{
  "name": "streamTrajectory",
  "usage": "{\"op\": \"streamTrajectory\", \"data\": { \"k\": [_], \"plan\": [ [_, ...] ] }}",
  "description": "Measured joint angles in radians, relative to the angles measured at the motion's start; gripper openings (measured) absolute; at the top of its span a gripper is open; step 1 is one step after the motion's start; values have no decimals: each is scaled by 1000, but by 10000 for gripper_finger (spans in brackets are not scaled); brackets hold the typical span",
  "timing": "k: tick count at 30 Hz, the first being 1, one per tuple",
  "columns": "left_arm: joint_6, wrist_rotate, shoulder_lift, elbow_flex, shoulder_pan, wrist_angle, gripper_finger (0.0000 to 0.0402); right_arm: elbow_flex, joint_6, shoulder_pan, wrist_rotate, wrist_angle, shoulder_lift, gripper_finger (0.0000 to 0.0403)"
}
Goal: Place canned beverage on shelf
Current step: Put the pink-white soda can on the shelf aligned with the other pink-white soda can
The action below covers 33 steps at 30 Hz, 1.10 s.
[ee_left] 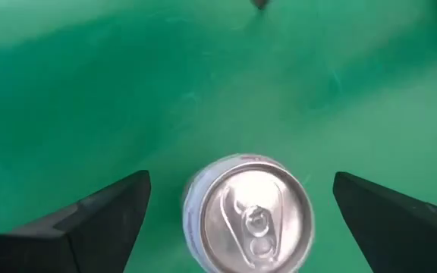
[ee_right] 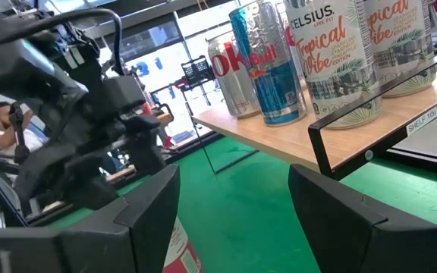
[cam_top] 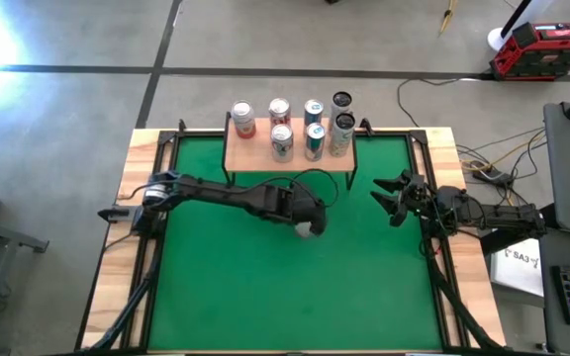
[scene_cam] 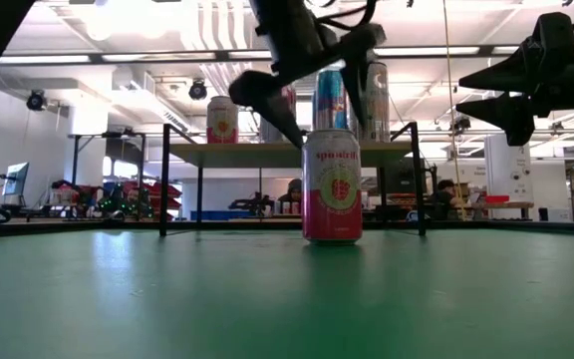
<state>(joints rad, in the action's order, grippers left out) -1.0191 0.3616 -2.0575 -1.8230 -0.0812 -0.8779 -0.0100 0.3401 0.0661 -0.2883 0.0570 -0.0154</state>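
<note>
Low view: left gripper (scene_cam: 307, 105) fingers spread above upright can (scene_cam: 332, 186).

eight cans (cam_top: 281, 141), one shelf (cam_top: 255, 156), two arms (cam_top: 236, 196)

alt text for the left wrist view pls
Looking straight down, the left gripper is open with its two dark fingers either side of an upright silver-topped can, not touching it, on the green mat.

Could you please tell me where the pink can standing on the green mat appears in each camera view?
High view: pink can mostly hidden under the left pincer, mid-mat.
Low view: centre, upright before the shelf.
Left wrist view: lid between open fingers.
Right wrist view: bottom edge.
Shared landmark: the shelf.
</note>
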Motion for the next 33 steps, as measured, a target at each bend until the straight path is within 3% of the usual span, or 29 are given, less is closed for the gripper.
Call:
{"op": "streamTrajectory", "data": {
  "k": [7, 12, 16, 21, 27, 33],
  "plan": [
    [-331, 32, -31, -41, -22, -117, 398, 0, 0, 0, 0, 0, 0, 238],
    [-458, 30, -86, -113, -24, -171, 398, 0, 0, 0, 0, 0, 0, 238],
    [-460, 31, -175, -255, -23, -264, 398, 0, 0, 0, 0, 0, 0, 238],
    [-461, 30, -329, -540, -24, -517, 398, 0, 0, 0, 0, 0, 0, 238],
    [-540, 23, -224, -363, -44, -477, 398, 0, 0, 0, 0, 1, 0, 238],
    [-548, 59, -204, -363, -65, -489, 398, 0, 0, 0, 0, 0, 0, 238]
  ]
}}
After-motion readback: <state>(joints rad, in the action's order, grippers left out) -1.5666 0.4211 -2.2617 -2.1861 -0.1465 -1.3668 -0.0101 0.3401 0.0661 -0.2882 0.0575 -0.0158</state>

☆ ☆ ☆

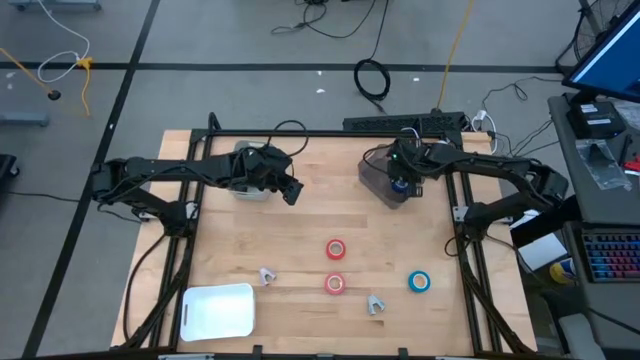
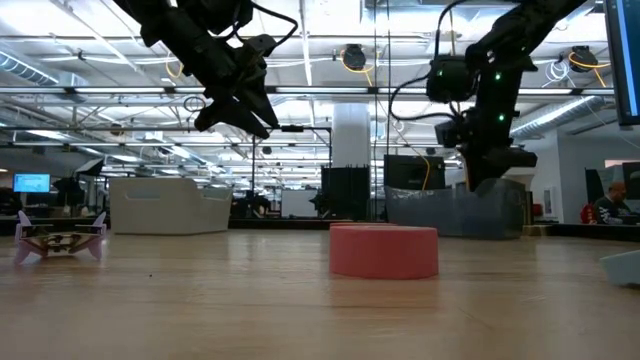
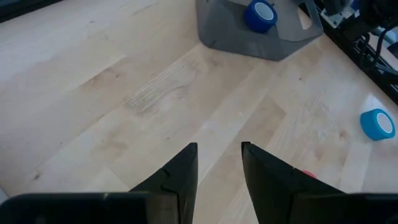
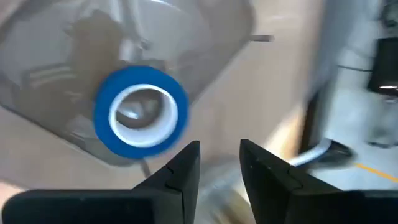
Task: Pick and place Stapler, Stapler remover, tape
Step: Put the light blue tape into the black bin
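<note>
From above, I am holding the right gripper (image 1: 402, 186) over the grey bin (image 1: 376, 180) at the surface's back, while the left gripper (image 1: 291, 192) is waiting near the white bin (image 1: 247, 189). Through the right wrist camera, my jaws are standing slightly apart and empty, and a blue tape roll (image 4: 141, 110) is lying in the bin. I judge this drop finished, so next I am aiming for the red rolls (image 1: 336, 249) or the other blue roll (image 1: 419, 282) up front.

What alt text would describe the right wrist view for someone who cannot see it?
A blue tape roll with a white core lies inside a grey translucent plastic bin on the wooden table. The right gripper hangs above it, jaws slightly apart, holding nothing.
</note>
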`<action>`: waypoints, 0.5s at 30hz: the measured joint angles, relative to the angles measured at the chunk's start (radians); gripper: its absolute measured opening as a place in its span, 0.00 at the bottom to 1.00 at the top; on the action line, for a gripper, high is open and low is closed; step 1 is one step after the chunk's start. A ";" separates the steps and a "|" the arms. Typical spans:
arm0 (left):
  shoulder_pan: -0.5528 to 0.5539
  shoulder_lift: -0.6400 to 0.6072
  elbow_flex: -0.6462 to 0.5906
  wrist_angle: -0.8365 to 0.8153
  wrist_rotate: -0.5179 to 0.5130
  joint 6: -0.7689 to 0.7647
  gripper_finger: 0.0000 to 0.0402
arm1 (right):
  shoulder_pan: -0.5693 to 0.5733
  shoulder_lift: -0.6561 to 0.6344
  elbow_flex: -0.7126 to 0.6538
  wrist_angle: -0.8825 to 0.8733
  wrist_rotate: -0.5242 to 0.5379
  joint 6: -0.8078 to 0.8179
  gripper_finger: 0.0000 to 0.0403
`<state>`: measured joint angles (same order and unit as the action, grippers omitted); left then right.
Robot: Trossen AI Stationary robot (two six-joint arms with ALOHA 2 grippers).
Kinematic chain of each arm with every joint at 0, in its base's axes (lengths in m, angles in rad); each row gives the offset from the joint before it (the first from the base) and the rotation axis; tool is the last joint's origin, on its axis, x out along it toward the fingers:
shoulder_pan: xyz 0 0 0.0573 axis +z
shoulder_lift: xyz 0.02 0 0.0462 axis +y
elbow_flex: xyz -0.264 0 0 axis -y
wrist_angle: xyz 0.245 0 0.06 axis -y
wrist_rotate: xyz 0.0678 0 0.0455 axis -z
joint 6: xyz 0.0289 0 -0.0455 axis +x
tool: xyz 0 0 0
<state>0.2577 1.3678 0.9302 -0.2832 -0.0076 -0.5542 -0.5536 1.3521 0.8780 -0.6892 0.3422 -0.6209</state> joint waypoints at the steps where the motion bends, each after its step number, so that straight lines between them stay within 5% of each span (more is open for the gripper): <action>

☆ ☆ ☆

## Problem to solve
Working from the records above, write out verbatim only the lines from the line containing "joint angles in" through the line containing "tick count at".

## Answer to this problem
  "description": "Measured joint angles in radians, relative to the angles measured at the motion's start; gripper openings (measured) absolute; at the top of its span a gripper is open; step 1 is one step after the motion's start; values have no decimals: each is scaled by 1000, but by 10000 for gripper_finger (spans in brackets are not scaled); brackets hold the typical span",
  "timing": "k: tick count at 30 Hz, the first being 1, one per tuple",

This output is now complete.